Hull v. State

Decision Date28 December 1990
Citation581 So.2d 1202
PartiesCarol Lacey HULL v. STATE. CR 89-66.
CourtAlabama Court of Criminal Appeals

Thomas O. Bear of Bear & Cater, Foley, for appellant.

Don Siegelman, Atty. Gen., and Jean A. Therkelsen, Asst. Atty. Gen., for appellee.

BOWEN, Judge.

Carol Lacey Hull was convicted of first degree robbery and was sentenced as a habitual offender to life imprisonment without possibility of parole. On appeal, she contends that the in-court identification by an eyewitness should have been excluded

because that identification was the product of an unduly suggestive photographic array displayed to the witness prior to trial and had no independent basis of reliability.

FACTS

Shortly before 2:00 p.m. on Sunday, February 1, 1987, a lone male entered Stacey's Drugstore in Bay Minette and robbed the pharmacist at gunpoint of various drugs. The robber left the drugstore, locking the door from the outside with keys he had taken from the pharmacist, then crossed the street to a bank parking lot, where a female driving a white automobile was waiting. Once the robber entered the vehicle, the white car was driven away from the scene. The only evidence connecting the defendant with this crime is the testimony of Becky Ryan, who identified the defendant as the driver of the get-away car.
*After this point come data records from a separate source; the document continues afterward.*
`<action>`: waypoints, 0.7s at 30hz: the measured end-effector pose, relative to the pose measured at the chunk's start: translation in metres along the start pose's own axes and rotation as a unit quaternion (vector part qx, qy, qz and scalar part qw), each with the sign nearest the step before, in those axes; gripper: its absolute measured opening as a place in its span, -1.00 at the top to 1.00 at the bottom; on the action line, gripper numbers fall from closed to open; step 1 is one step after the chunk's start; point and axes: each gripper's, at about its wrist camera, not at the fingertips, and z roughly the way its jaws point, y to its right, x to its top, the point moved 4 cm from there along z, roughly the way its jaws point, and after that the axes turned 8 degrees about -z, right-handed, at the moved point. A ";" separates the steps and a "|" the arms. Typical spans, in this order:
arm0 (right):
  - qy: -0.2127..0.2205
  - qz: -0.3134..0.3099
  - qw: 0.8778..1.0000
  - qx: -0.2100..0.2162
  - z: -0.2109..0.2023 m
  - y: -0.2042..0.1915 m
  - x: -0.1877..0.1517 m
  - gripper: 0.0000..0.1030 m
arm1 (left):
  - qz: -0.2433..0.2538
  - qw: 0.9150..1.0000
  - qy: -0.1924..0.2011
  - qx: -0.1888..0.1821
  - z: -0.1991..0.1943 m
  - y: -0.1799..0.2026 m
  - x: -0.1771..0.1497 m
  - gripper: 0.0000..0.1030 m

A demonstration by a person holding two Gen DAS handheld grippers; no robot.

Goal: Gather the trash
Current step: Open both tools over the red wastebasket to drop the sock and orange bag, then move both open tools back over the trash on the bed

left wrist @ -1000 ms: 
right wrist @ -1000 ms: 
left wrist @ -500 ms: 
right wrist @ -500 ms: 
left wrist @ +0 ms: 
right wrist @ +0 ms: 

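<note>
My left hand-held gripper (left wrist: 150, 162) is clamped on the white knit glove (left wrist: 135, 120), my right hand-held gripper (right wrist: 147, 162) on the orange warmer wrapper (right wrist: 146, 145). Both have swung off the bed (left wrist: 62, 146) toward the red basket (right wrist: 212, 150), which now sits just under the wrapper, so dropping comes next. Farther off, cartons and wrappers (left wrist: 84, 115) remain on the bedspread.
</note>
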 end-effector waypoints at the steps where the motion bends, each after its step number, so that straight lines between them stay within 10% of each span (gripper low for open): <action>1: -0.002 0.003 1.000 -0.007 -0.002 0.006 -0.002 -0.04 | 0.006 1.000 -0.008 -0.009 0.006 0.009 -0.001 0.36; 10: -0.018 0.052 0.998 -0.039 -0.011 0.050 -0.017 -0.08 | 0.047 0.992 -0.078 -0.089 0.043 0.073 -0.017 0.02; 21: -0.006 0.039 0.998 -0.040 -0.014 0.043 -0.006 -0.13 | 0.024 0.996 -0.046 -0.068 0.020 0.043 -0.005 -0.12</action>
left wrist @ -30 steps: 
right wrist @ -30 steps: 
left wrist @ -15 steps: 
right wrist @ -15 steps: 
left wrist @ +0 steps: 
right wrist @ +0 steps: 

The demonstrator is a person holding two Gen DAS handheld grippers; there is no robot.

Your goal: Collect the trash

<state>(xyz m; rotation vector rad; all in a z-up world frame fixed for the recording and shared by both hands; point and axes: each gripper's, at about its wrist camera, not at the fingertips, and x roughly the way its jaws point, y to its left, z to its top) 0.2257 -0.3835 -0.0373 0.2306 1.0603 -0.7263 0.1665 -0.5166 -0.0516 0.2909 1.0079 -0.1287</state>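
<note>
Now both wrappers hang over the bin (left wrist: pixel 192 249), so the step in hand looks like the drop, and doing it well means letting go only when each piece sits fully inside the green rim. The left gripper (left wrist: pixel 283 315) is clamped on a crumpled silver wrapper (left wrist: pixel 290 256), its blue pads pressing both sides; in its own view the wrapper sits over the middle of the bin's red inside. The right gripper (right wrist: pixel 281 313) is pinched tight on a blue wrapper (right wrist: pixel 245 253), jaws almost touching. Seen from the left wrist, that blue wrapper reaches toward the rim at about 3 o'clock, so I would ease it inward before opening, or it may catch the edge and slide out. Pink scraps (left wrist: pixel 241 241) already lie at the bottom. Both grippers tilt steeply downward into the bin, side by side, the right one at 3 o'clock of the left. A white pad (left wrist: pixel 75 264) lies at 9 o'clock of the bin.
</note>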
Ryan testified that on the afternoon of the robbery she was driving around the courthouse square in Bay Minette when she met a white automobile proceeding the wrong way on the one-way street. Ryan, who had her two small children with her, stopped her car and waited while the driver of the white vehicle made a U-turn in front of her. In making this U-turn, the white car came within approximately two feet of the front of Ryan's vehicle. When asked if she "g[o]t a good look or a look at [the driver's] face," Ryan answered affirmatively. After the driver of the white car made a U-turn, she parked in the drive-through lane of a bank across the street from the drugstore.
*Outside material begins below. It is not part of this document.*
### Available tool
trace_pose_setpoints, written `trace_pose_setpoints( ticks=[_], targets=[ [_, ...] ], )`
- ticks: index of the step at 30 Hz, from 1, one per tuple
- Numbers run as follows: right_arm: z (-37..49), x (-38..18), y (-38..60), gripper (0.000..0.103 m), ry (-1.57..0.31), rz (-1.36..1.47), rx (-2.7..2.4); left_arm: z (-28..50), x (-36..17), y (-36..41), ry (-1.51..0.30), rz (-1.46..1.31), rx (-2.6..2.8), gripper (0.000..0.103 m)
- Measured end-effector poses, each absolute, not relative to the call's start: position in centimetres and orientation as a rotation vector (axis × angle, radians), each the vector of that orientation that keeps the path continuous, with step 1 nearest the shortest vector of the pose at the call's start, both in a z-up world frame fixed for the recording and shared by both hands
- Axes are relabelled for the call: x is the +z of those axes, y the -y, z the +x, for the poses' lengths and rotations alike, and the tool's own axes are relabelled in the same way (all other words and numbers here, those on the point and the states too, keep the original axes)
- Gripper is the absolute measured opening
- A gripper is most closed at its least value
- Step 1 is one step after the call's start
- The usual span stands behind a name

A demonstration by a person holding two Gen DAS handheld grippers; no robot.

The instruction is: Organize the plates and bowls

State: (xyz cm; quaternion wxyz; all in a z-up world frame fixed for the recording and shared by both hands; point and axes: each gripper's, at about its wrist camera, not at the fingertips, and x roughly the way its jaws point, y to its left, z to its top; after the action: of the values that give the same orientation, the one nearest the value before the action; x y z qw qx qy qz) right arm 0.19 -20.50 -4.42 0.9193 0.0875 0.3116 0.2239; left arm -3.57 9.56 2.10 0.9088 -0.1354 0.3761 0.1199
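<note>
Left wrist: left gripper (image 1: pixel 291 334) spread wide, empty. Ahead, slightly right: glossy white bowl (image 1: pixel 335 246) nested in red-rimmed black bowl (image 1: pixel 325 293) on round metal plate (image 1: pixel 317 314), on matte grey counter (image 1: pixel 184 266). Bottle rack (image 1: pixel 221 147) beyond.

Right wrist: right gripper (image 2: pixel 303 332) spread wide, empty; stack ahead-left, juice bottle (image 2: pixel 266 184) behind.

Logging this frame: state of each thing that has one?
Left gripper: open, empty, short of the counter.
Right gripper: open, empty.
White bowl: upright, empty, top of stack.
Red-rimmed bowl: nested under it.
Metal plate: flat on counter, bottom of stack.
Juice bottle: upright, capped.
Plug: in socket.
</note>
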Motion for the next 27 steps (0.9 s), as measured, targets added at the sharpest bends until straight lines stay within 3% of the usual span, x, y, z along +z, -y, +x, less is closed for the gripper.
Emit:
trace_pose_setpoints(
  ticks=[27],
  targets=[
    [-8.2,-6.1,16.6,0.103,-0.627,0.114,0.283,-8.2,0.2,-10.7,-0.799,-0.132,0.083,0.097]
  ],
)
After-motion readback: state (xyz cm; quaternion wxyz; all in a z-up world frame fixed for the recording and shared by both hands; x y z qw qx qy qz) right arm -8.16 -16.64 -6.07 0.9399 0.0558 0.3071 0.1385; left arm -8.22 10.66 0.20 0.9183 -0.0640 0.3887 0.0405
Ryan was proceeding slowly down the courthouse square when she observed a man with a brown paper bag under his arm exit the drugstore and cross the street. When the man reached the bank, he began to run. He ran to the white car and jumped in, and the car pulled off before he had closed the door. Ryan testified that she "knew something was up," so she followed the white car in an attempt to obtain its complete tag number. The driver of the white car eventually eluded her by driving through a stop light, and Ryan then went to the police station, where she reported what she had seen.

The officer in charge of the robbery investigation, Kenneth Hall, confirmed at the suppression hearing that Ryan had given a "multi-page, detailed statement" shortly after the robbery. However, Officer Hall related Ryan's description of the driver of the white car only as "a white female, blond headed." Also at the suppression hearing, Officer Hall testified that Ryan was unable to provide the entire tag number of the white vehicle and that she was hypnotized shortly after the robbery in an effort to obtain a complete tag number. While under hypnosis, Ryan described the driver of the white car as a "plain white female, blond hair, no make-up ... around thirty-five to forty years old or maybe older and approximately a hundred and thirty to a hundred and forty pounds." She also stated that the driver was wearing a "button-down blouse" and gave the color of this blouse. Earlier in his testimony, Officer Hall had indicated that Ryan's description of the driver while under hypnosis was the same as the description that she had given immediately after the robbery. Officer Hall also testified that Ryan viewed a line-up approximately two weeks after the robbery and did not identify anyone. The defendant was not a participant in this line-up.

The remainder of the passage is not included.